• **Problem statement**: Once you reach the line with "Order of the" in the material below, copy each line exactly up to and including the line with "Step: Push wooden", and skip the pictures.

• **Information shown**:
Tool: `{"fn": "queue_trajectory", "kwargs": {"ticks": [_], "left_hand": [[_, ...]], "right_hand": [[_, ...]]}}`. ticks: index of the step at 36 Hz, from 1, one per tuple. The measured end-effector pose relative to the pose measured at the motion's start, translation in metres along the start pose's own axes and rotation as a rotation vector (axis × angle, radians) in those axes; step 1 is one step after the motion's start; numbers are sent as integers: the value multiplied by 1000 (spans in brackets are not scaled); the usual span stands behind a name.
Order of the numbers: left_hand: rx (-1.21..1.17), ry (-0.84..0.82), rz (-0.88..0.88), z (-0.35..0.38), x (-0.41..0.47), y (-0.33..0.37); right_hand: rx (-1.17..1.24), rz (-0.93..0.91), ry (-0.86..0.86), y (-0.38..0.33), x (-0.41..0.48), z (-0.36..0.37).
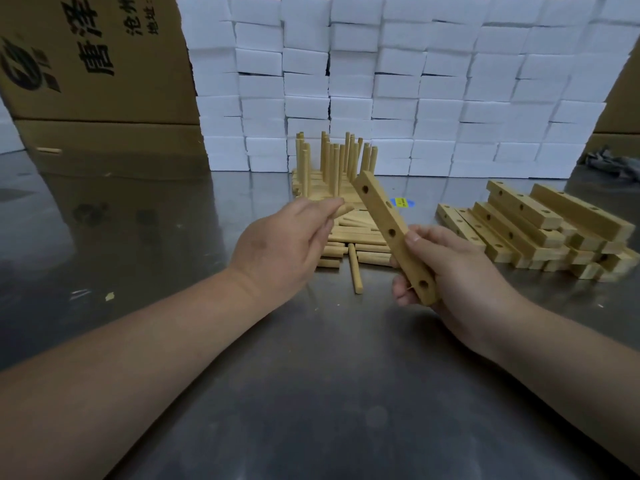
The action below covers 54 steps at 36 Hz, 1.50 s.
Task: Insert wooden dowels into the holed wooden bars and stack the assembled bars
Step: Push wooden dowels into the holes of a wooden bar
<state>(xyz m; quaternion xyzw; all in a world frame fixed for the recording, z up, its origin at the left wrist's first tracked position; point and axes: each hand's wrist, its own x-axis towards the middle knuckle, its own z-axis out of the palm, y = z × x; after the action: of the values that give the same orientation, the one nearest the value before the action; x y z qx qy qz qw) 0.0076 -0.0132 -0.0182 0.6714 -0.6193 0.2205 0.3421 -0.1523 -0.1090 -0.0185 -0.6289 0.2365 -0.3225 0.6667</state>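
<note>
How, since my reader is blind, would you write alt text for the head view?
A person's right hand holds a four-holed wooden bar tilted over a metal table, while the left hand seems to pinch a dowel. Behind lie loose dowels, assembled bars with upright dowels, and, to the right, stacked empty bars.

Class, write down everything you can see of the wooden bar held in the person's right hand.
The wooden bar is a pale, long, straight strip with several round holes spaced along its upper face, all empty. The right hand grips its near half, thumb on one side, fingers curled round the other. It is held above the metal table, tilted, with the far end pointing up and away.
</note>
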Motion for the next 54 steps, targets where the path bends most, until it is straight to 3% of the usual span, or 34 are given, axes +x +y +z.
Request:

• **Written solution**:
Order of the numbers: left_hand: rx (-1.21..1.17), ry (-0.84..0.82), rz (-0.88..0.88), z (-0.35..0.38), x (-0.41..0.47), y (-0.33..0.37); right_hand: rx (-1.17..1.24), rz (-0.93..0.91), ry (-0.86..0.86), y (-0.38..0.33), x (-0.41..0.48), z (-0.36..0.37).
The action below covers 54 steps at 36 Hz, 1.50 s.
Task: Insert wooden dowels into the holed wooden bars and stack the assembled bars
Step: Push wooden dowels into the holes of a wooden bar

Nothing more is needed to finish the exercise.